- DESCRIPTION OF THE TASK -
Provide the count of lines below that include the word "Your", without any accompanying remarks.

- EXERCISE MATERIAL -
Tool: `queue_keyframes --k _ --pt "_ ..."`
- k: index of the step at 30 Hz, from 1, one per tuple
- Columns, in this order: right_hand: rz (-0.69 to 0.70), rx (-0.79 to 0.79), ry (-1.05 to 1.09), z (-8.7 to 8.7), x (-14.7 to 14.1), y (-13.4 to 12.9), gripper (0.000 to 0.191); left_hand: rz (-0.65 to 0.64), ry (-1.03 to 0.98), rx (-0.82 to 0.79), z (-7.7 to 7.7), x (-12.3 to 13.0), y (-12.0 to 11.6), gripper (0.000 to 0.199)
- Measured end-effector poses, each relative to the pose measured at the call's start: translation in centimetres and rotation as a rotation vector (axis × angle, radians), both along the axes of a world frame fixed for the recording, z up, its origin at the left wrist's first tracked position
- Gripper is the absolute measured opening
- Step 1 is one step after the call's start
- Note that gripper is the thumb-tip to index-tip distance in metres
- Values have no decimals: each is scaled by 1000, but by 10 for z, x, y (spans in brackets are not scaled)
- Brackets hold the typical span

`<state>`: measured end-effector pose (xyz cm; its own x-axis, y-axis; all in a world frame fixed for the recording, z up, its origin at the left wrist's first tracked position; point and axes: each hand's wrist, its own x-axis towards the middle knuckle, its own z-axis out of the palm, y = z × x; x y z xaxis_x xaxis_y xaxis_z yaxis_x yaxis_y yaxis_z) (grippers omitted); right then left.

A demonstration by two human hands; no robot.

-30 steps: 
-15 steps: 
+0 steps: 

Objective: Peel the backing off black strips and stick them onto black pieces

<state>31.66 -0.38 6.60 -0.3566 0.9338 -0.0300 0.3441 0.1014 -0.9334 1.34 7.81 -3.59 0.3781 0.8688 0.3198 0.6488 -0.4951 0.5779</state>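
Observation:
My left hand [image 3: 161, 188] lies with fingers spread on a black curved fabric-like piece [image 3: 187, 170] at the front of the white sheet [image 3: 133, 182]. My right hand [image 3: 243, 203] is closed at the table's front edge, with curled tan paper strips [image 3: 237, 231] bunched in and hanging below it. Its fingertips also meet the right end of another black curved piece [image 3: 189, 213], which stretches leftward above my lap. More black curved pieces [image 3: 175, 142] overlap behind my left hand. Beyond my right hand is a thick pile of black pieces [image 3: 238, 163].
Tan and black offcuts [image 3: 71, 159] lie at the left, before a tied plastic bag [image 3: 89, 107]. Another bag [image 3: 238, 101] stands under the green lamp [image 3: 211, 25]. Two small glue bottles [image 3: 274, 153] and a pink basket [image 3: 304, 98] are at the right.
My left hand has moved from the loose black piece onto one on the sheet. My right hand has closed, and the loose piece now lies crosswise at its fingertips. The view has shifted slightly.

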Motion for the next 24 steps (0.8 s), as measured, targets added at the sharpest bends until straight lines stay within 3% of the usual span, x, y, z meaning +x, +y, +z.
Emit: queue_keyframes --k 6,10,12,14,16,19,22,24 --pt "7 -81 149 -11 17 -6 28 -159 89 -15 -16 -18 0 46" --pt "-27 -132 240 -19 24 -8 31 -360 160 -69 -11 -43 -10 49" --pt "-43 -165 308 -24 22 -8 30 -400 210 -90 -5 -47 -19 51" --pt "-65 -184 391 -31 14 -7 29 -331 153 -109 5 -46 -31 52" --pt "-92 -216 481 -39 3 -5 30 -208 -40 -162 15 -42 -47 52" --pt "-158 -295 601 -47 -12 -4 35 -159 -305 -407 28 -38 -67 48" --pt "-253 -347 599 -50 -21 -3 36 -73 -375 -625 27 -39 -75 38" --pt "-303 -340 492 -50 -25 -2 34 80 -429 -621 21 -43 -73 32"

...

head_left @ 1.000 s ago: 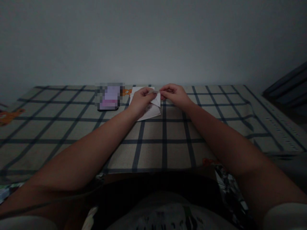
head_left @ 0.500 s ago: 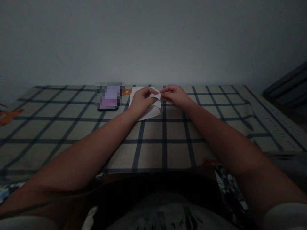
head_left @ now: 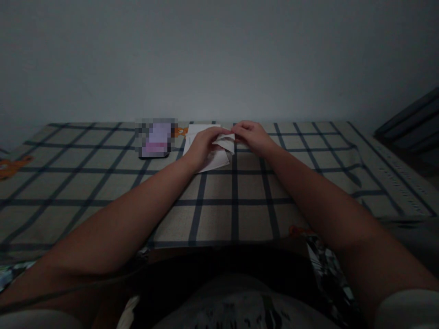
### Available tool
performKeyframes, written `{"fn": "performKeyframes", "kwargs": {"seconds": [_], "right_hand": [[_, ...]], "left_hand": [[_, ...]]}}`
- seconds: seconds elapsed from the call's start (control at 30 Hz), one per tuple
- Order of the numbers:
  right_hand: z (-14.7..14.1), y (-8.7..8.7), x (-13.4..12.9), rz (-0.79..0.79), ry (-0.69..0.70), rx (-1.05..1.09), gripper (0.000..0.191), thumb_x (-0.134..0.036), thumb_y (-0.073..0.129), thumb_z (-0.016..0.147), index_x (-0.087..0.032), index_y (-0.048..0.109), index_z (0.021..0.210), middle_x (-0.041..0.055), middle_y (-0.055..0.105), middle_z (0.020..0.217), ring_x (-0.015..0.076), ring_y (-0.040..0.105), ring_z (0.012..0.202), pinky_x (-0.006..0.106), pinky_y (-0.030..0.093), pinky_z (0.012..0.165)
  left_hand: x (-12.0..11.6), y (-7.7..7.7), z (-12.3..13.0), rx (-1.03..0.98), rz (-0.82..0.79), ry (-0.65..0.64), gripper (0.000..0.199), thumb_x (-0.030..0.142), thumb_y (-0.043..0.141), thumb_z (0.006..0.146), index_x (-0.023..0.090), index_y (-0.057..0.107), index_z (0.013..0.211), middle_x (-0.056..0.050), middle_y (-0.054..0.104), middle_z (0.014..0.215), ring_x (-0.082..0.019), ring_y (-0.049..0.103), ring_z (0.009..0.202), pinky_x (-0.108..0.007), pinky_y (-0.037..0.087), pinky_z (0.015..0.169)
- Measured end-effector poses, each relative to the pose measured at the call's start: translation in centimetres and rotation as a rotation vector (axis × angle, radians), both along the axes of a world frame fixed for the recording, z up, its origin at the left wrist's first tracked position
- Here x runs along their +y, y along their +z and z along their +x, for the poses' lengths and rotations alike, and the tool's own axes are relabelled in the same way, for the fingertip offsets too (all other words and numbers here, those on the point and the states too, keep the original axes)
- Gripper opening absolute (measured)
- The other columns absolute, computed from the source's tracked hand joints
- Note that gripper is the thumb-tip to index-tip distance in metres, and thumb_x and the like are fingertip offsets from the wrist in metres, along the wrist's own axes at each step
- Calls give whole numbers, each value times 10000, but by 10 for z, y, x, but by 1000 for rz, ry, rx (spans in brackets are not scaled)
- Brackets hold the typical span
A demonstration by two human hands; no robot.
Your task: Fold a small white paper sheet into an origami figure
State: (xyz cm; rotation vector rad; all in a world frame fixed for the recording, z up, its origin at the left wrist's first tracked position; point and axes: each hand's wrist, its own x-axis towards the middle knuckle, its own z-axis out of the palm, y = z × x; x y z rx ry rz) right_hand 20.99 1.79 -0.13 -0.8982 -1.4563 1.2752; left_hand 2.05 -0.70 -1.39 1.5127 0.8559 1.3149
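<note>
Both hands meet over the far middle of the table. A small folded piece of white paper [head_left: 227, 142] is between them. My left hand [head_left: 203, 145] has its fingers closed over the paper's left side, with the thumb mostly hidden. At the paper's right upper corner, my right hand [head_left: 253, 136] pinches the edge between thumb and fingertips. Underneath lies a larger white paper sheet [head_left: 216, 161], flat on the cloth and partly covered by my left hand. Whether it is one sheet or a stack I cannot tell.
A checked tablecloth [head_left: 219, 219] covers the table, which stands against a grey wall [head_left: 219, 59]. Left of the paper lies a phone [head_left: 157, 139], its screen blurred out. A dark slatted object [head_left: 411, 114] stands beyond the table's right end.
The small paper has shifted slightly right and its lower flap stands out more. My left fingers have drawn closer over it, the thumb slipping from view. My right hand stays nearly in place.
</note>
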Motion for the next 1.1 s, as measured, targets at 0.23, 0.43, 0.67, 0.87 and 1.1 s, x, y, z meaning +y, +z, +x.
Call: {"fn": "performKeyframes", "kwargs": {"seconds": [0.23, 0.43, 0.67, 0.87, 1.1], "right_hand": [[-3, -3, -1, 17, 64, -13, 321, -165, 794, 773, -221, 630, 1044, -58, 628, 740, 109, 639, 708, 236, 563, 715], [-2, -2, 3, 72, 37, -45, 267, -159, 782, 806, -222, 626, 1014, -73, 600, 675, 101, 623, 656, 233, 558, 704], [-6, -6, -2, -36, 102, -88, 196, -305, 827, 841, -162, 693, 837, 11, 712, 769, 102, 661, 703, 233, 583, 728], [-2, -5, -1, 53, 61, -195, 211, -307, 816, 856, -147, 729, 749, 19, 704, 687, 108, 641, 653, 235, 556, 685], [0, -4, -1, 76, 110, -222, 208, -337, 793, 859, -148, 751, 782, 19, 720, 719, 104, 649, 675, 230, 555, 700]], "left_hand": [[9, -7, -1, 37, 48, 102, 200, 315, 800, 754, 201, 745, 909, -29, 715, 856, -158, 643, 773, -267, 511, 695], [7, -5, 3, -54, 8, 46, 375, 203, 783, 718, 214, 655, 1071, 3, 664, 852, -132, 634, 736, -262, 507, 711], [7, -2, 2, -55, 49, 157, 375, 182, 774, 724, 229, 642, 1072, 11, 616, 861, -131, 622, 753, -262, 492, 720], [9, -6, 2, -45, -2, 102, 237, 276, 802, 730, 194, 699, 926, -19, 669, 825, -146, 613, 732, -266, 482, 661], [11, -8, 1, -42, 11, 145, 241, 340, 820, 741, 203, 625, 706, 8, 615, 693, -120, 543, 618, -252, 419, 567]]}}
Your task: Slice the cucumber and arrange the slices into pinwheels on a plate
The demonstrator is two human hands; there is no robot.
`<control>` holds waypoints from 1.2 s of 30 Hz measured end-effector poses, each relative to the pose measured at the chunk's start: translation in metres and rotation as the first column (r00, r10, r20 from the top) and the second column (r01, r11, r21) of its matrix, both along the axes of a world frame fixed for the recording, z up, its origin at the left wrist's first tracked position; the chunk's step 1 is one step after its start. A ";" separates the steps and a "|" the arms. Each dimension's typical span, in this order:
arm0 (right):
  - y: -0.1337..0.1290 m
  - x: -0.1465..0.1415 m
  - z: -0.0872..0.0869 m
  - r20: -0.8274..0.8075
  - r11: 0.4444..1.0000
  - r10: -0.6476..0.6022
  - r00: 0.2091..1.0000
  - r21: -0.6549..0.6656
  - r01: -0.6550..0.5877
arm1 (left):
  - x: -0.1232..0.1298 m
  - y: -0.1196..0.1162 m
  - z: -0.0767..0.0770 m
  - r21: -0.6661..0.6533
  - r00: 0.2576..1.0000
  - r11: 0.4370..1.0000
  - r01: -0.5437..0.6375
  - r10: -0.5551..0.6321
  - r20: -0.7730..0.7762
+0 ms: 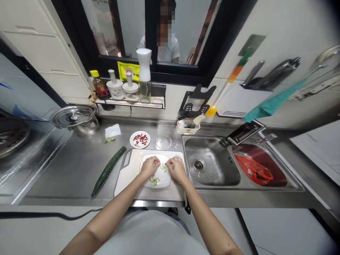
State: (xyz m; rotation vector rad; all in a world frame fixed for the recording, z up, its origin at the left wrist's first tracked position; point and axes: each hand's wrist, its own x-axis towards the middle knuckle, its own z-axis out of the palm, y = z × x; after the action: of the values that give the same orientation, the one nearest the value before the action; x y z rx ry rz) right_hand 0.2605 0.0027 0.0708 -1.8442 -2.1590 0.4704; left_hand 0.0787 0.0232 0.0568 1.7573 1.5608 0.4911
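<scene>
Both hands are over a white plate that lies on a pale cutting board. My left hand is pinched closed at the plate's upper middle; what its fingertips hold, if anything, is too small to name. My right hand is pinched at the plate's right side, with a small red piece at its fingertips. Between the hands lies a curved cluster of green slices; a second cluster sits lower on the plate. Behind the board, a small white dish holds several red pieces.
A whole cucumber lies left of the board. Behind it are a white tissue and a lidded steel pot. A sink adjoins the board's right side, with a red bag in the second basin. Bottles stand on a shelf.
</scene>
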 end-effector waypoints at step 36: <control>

- EXPECTED ANSWER -
2